EXERCISE INSTRUCTIONS: Once you have located the line containing "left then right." in the material below, return it exactly along with each line after it through the line containing "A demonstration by".

SUPPLIED INFORMATION:
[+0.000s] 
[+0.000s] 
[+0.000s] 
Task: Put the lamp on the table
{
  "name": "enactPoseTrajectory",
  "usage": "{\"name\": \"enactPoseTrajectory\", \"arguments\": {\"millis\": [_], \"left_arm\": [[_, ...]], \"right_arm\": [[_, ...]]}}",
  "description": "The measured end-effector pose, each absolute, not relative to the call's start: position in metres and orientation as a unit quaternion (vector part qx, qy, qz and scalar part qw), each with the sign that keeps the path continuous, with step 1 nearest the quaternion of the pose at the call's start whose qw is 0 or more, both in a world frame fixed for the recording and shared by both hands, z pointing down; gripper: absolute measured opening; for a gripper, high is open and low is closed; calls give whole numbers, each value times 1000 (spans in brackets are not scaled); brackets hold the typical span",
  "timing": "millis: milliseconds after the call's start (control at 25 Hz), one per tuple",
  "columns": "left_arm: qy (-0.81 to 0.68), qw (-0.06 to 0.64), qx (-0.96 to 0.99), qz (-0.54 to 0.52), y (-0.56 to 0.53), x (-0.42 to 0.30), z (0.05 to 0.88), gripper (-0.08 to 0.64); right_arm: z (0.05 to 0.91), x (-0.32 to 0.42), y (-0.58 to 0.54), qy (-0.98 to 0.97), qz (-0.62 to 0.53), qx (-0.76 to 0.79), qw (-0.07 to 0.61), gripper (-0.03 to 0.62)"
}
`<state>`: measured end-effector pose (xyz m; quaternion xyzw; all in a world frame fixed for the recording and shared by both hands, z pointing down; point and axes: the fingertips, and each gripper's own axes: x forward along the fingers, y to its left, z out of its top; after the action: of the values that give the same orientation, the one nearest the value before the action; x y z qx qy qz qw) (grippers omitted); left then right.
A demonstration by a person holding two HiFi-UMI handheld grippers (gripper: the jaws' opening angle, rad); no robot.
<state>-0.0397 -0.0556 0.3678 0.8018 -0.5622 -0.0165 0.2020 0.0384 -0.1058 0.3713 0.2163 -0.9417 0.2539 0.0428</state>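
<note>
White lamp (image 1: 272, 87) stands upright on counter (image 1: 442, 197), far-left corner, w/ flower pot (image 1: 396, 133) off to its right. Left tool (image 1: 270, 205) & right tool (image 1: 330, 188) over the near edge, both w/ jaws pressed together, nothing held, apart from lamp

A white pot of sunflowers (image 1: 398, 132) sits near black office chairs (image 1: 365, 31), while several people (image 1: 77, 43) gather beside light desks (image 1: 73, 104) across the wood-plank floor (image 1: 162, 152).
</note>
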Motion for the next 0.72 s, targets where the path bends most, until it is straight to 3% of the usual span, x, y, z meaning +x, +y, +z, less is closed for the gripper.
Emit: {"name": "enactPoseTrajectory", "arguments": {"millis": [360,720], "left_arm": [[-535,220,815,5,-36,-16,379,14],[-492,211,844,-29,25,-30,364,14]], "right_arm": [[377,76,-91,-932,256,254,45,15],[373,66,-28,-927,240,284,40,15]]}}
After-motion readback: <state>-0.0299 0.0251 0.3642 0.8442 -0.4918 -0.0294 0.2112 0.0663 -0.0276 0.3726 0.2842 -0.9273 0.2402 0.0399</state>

SOLUTION TO THIS TASK:
`<state>`: measured end-effector pose (xyz m; quaternion xyzw; all in a world frame fixed for the recording and shared by both hands, z pointing down; point and axes: the fingertips, and each gripper's own axes: x forward along the fingers, y to its left, z out of its top; after the action: of the values that give the same orientation, the one nearest the value before the action; x y z qx qy qz qw) (grippers omitted); left then right.
A demonstration by a person holding two HiFi-UMI handheld grippers (gripper: the jaws' opening angle, rad); no robot.

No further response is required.